MOSCOW: Russian emergency workers on Monday ended a rescue operation at a mine in the country’s Far East where thirteen workers are presumed dead after an accident two weeks ago, state media reported.
A landslide on 18 March at the Pioneer gold mine in the Amur region close to the Chinese border pinned the miners more than 120 metres underground, according to AFP.
Initial search operations showed caverns, where they could have been sheltering, were flooded, raising fears the thirteen had been killed in the landslide.
Operator Pokrovsky Mine said in a statement that on 1 April, a decision was made to call off the rescue operation at the Pioneer mine. The results of the drilling showed the areas where the miners could be were filled with water and rock mass.

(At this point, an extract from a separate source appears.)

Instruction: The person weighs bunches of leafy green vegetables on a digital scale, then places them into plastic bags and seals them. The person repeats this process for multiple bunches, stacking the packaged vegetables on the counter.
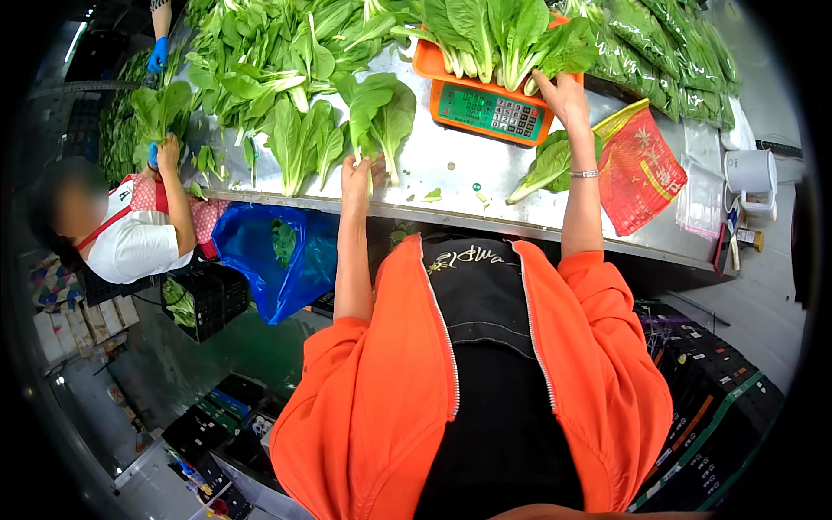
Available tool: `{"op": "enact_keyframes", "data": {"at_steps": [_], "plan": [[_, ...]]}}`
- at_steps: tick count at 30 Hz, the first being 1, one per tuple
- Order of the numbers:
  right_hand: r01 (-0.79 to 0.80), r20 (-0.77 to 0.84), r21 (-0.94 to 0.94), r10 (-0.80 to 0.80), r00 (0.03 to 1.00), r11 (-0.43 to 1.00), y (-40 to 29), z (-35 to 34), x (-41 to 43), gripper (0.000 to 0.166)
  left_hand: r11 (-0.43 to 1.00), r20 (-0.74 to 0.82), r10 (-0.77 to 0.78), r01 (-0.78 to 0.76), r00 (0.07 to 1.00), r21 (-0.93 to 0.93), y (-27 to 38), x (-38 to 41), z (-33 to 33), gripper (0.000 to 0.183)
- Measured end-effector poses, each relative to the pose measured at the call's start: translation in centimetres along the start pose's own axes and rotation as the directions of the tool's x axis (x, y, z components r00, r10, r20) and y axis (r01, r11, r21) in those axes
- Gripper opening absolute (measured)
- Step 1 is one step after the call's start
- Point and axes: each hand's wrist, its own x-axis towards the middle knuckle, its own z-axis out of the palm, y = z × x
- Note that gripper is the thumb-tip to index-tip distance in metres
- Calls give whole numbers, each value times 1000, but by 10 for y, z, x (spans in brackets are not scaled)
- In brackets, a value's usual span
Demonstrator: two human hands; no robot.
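My left hand grips the stalk of a leafy green at the metal table's front edge. Other loose leafy greens lie just left of it. Over the orange tray of a digital scale, my right hand has hold of a leafy green at the tray's right end; its fingertips are partly hidden by leaf. More greens fill the tray, stalks towards me. Below my right wrist, one more head rests on the metal table.
A large pile of greens covers the back left. Bagged greens, a red mesh bag and a white mug stand right. A co-worker handles greens at left, beside a blue plastic bag. Another person's blue-gloved hand shows behind.
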Motion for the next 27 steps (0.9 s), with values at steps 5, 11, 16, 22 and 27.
{"op": "enact_keyframes", "data": {"at_steps": [5, 11, 16, 22, 27], "plan": [[-77, 33, -124, 82, 996, 989, -17, -16, -13, 64, 995, -38, -1, 4, 999, 101, 6, -7, 5, 23], [-20, 4, -58, 20, 1000, 998, -8, 8, 0, 60, 994, -63, 64, -58, 996, 96, 7, -7, 16, 24], [25, 36, -96, -22, 999, 995, -10, 7, 3, 64, 953, -87, 219, -194, 972, 232, -8, 8, 18, 24], [-45, 90, -62, 51, 995, 997, -16, -17, -16, 70, 970, -57, 106, -91, 993, 225, -16, 15, 21, 26], [-18, 26, -44, 19, 999, 999, -5, -19, -24, 63, 893, 26, 127, -126, 992, 432, -32, 28, 6, 25]]}}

The lives of mine workers and rescuers involved in the operation are at risk of death, “due to the possibility of another collapse, it added.
The mine is one of the largest gold mines in the world and one of the most productive in Russia.
Officials in Amur have started a probe for a suspected breach of safety rules. The managing director was taken into custody last week, the regional branch of Russia’s Investigative Committee, which investigates major crimes, said.
Mine Accidents in Russia
Accidents at mines are relatively common in the country, where lack of safety standards and weak enforcement have been blamed for many tragedies. In 2021, an accident at a coal mine in Siberia claimed the lives of forty miners.
Kremlin spokesman Dmitry Peskov said on Monday that the termination of the rescue mission was “not good news”.
He told reporters that all the measures that could have been taken in connection with the situation that arose were taken. But the situation is what it is.
The regional governor said emergency workers had tried their best to save the miners and that the families of the miners would be given financial support.